◆ **ACTIVITY**:
From the first line to the last, write out the data below exactly.

◆ **RAW DATA**:
⁂
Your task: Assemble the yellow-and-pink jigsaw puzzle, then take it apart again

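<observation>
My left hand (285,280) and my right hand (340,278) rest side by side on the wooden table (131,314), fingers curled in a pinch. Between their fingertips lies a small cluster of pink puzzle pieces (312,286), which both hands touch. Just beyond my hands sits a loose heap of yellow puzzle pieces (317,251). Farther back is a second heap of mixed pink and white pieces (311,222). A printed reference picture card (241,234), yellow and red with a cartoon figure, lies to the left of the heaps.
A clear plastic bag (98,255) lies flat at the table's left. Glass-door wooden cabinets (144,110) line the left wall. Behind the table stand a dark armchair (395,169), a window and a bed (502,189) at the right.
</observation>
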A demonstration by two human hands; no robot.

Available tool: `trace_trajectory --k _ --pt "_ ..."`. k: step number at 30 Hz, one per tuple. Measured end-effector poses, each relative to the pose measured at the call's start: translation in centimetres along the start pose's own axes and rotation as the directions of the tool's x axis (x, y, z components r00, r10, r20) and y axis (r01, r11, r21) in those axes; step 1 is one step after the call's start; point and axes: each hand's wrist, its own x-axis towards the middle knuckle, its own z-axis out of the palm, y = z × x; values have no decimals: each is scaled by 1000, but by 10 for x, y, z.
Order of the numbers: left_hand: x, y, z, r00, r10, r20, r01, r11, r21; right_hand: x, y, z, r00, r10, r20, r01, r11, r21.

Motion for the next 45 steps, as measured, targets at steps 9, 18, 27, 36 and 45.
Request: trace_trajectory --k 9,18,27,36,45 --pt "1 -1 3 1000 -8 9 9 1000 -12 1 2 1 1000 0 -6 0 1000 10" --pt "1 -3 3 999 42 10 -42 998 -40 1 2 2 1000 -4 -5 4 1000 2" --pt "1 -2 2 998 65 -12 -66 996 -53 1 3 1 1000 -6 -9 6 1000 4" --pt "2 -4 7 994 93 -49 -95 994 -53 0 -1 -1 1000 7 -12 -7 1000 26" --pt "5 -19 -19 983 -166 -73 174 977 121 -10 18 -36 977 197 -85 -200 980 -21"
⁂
◆ **YOUR RESPONSE**:
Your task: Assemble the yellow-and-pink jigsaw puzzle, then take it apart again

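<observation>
My left hand (285,280) and my right hand (340,278) rest side by side on the wooden table (131,314), fingers curled in a pinch. Between their fingertips lies a small cluster of pink puzzle pieces (312,286), which both hands touch. Just beyond my hands sits a loose heap of yellow puzzle pieces (317,251). Farther back is a second heap of mixed pink and white pieces (311,222). A printed reference picture card (241,234), yellow and red with a cartoon figure, lies to the left of the heaps.
A clear plastic bag (98,255) lies flat at the table's left. Glass-door wooden cabinets (144,110) line the left wall. Behind the table stand a dark armchair (395,169), a window and a bed (502,189) at the right.
</observation>
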A demonstration by two human hands; no robot.

Available tool: `trace_trajectory --k _ --pt "_ ..."`. k: step number at 30 Hz, one per tuple. Measured end-effector poses, each relative to the pose measured at the call's start: translation in centimetres along the start pose's own axes and rotation as the directions of the tool's x axis (x, y, z components r00, r10, r20) and y axis (r01, r11, r21) in those axes; step 1 is one step after the call's start; point and axes: each hand's wrist, its own x-axis towards the middle knuckle, its own z-axis out of the palm, y = z × x; values have no decimals: each is scaled by 1000, but by 10 for x, y, z.
Order of the numbers: left_hand: x, y, z, r00, r10, r20, r01, r11, r21; right_hand: x, y, z, r00, r10, r20, r01, r11, r21.

Motion for the next 45 steps, as measured, targets at steps 9, 18, 27, 36 and 45.
Request: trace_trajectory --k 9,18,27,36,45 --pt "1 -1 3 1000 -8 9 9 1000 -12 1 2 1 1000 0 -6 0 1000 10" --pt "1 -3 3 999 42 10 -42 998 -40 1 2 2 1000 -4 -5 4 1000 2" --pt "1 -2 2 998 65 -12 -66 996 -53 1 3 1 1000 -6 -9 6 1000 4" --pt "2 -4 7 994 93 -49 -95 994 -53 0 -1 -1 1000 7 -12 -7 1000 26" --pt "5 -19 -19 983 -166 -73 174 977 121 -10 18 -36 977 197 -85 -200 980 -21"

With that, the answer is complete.